James Madison Papers

From James Madison to Robert R. Livingston, 7 February 1804

To Robert R. Livingston


Washington Feby. 7. 1804

Dear Sir

The public letters which you will receive by this conveyance acknowledge all the letters recd. from you since the date of those last written to you, except your correspondence with Mr. Monroe. This I have thought proper to acknowledge in a private letter because I have not placed it on the files of the Office. You left me free to consider the Letters which passed between you as private, and I have not yet decided that it can be of use to dispose of them as of a public nature.
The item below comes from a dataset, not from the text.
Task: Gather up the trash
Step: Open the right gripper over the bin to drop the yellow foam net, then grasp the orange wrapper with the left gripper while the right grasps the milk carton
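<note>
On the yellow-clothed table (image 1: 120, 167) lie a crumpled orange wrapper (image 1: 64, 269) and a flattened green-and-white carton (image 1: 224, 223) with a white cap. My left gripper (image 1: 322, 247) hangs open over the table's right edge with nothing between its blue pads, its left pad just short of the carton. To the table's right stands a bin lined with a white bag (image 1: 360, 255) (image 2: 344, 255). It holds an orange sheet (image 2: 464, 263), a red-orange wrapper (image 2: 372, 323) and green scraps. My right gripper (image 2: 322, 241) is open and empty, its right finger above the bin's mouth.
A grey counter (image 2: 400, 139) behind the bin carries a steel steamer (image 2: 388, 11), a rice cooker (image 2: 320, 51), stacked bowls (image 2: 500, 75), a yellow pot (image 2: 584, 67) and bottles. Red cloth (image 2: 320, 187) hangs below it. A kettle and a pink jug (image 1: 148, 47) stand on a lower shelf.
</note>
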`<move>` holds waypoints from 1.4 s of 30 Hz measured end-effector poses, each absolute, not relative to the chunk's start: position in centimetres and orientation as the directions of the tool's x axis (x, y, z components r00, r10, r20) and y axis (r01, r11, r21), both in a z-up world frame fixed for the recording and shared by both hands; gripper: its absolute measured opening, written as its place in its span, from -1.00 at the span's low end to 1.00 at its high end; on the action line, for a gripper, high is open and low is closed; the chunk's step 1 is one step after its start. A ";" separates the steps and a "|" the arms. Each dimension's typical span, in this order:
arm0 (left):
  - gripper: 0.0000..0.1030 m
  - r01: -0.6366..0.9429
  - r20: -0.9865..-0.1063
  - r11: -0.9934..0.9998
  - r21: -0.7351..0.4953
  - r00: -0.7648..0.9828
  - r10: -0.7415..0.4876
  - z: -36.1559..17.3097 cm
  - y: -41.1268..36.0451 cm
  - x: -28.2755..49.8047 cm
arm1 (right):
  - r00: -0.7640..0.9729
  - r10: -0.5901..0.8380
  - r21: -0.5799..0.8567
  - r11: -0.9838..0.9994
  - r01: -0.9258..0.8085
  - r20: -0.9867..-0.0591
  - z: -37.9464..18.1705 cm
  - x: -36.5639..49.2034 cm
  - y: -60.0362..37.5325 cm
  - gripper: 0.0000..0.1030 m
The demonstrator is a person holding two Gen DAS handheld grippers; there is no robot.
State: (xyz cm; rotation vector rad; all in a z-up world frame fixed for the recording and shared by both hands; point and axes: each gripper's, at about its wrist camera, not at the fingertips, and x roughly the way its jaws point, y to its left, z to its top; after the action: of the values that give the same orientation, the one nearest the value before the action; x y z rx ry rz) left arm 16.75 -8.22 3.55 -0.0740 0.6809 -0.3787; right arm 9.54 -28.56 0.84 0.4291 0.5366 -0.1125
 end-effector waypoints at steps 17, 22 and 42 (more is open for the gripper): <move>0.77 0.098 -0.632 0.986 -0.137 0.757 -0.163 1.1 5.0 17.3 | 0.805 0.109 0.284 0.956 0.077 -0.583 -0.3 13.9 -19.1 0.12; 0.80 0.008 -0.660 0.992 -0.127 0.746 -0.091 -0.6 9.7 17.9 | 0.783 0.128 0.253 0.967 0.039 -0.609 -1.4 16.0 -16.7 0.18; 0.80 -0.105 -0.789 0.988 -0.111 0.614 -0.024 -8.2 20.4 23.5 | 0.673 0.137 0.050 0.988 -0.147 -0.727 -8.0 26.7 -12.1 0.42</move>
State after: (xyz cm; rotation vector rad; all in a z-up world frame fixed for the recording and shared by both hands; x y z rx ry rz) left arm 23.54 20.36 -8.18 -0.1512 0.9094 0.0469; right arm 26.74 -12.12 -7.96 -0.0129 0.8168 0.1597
Should it on further consideration be deemed proper to view them in this light, they can at any time be deposited in the Office; whereas if now deposited, and a further consideration should oppose this use of them, the step would be irrevocable. It is much to be desired, on various grounds, that the mutual sensibilities which betray themselves in the correspondence should have no greater publicity than may be inevitable, and that no insuperable obstacle should be thrown in the way of that oblivion of disagreeable incidents, which can not but be favored by your mutual respect and liberality.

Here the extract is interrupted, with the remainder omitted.